Table 3 reports the averages of the mean, standard deviation, median, minimum and maximum values of predicted time series of the IE assuming calibration with e = 2.Footnote 33 This analysis shows that while both the calibration methods provide accurate predictions of mean and median of the true IE, some relevant differences between the two methods emerge in terms of variance of IE. In particular, by calibrating the MIMIC by the structural model (first method), we observe an overestimation of the “true” standard deviation, especially for uniform distribution. As a consequence of these (upward) biased estimates of variance, there are outliers in the predicted series (e.g. minimum and maximum values of the predicted values out of the normal range of informality ratio 0–100). In line with the findings of the previous sections, the lower accuracy to estimate coefficients in the more complex MIMIC specification leads to lower accuracy in the prediction of the IE based on Model B than model A.

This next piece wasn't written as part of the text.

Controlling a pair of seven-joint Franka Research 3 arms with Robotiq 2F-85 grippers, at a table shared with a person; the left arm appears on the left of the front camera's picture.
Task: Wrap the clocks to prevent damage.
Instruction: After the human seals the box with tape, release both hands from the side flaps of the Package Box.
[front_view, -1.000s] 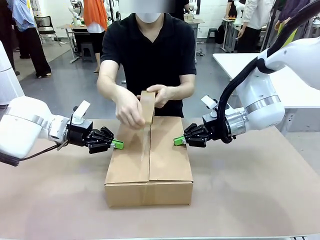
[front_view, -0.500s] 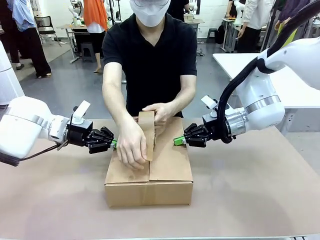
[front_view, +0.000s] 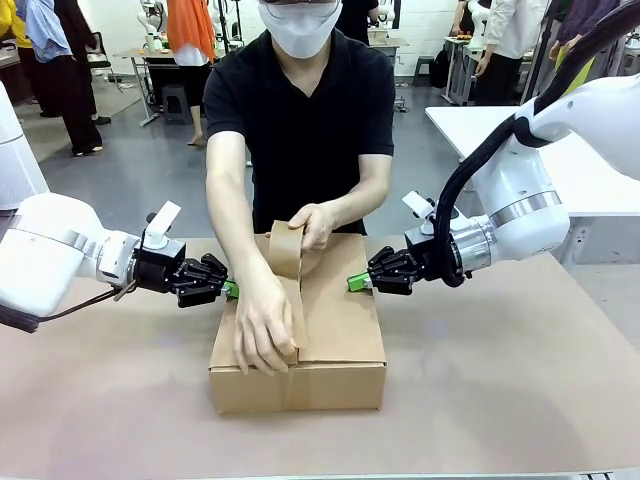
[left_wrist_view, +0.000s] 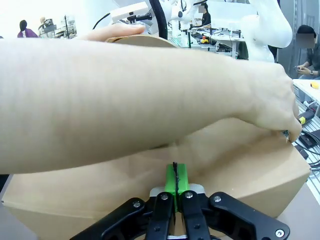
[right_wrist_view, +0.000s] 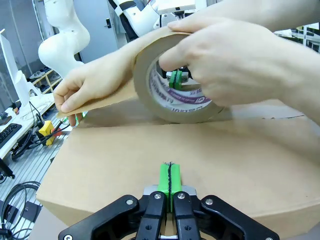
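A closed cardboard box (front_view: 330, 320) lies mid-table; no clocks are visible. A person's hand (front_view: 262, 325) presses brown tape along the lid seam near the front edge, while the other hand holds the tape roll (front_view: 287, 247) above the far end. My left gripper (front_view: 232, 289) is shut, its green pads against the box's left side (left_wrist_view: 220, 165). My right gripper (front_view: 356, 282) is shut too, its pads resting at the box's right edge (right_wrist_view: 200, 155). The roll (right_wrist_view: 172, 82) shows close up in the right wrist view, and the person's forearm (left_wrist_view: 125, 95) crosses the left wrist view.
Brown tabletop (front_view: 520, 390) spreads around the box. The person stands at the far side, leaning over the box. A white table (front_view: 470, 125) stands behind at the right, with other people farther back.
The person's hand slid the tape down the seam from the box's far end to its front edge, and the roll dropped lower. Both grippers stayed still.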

Table 3 Descriptive Statistics of Predicted IE (Mean, St. Dev., Min, Median, Max) and e = 2

3.2.2 Analysis of the distributions of variance explained by predicted IE and presence of outliers

We report the most indicative statistics of the distribution of the fraction of variance explainedFootnote 34 by the MIMIC predictions, in different scenarios and based on the smallest sample size. In particular, Table 4 shows the statistical reliability of the predicted IE by highlighting the frequency of models with R2 > 0.95.

Table 4 Goodness of fit of the predicted IE (R2) (T = 25)

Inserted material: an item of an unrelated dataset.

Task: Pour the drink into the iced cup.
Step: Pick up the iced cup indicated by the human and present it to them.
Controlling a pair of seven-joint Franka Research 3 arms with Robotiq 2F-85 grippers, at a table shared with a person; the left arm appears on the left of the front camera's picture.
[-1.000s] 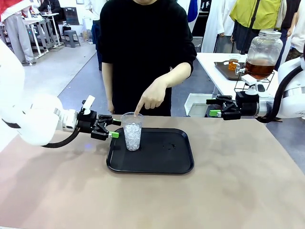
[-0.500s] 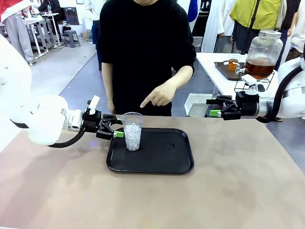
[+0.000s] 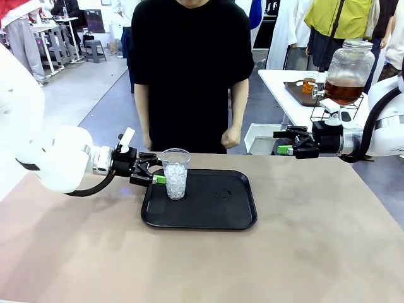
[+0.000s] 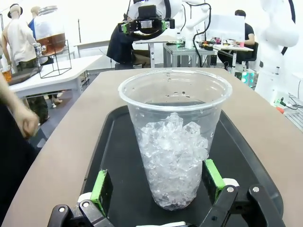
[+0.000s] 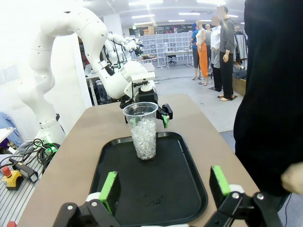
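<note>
As the tray (image 3: pixel 214 213) sits on the tan table (image 3: pixel 315 252), left claw (image 3: pixel 156 170) straddles the iced cup (image 3: pixel 175 177) — right claw (image 3: pixel 281 142) gapes too.

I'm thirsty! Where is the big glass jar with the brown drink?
In the front view, the big clear glass dispenser jar stands far right on a white side table, beyond the right gripper.

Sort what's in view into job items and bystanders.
Job: iced cup; drink in the dispenser jar; left gripper, open at the cup.
Bystanders: black tray; right gripper, open, holding nothing; small glass beside the jar.
</note>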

According to MC findings, \({R}^{2}>\) 0.95 in more than 95% of the predicted IE based on the MIMIC model A when it is calibrated by the second calibration approach by using e = 2. Moreover, increasing the exogenous values for calibration (e = 3) the goodness of fit furtherly increases (\({R}^{2}>\) 0.99) and achieves a noteworthy level (\({R}^{2}>\) 0.95) also by applying the first calibration method. In detail, the best estimator for MIMIC A is the CB estimator calibrated by the second method and, if the CB algorithm does not converge (it happens for 40–50% of the models), the PLS estimator calibrated by the second method is the best alternative.

The first calibration method produces the best predictions of the IE for MIMIC B. However, for this specification, the coefficient of determination is greater than 0.95 only in 90% of the estimated models. As the effect of a larger number of exogenous values (e = 3) concern, we observe at least two beneficial effects: an improvement of the overall goodness-of-fit and a decrease in the differences between SEM estimators and calibration methods.

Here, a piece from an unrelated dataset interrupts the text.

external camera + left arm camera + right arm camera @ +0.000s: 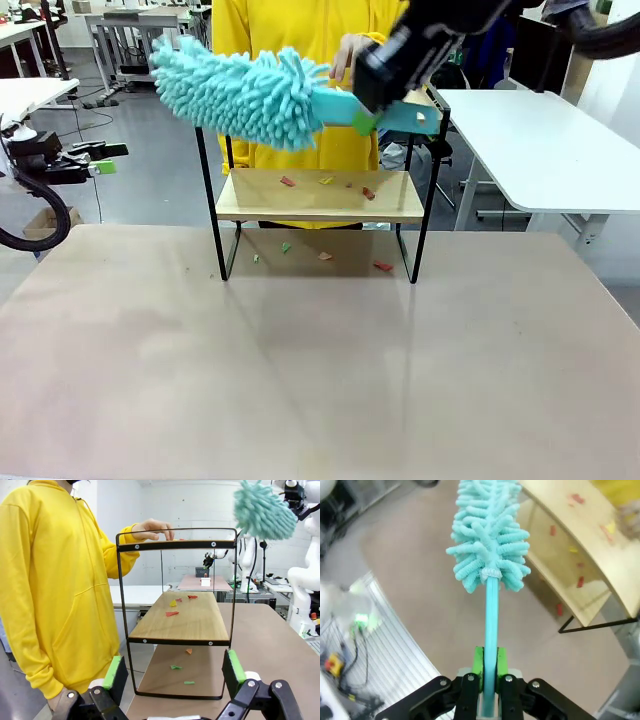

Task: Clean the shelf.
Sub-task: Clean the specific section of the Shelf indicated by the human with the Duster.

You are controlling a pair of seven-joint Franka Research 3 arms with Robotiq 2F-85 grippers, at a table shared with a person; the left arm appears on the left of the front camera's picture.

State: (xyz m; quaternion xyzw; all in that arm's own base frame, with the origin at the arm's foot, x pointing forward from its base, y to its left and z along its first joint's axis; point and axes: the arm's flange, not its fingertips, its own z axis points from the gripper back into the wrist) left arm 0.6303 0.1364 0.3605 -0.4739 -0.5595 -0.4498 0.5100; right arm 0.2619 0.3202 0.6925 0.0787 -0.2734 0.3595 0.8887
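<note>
The shelf [320, 208], light wood in a thin black frame, stands at the table's far middle. Small red and yellow scraps [326, 182] lie on its lower board, and more scraps [383, 266] lie on the table under it. My right gripper [372, 108] is shut on the handle of a teal fluffy duster [240, 92], held level at the shelf's top, head pointing left. The right wrist view shows the handle clamped between the right gripper [489, 679] pads and the duster head [487, 535] beside the shelf [580, 545]. My left gripper [175, 672] is open, off to the side facing the shelf [182, 622].
A person in a yellow hoodie [300, 30] stands behind the shelf with a hand [152, 529] resting on its top rail. My left gripper [108, 159] hovers beyond the table's left edge. A white table [550, 150] stands at the back right. The near tabletop [320, 380] is bare.
</note>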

The MC analysis points out that the calibration procedures may generate some significant inaccuracies in the predictions. In order to exclude these (few)Footnote 35 cases, a simple rule of thumb, which we label as “Min–Max” in Table 4, is applied. It consists of excluding those models that generate at least one negative or larger than 100% predictions of the IE, i.e. \({}^{est}{\widehat{IE}}_{t}^{m\_c}\le 0\) or \({}^{est}{\widehat{IE}}_{t}^{m\_c}\ge 100\).Footnote 36 We find that this “Min–Max” rule of thumb is sufficient to drastically decrease standard deviations of estimated \({R}^{2}\) as well as improve the goodness of fit, therefore may effectively reduce the risk to have confidence in inaccurate MIMIC predictions in real-world applications.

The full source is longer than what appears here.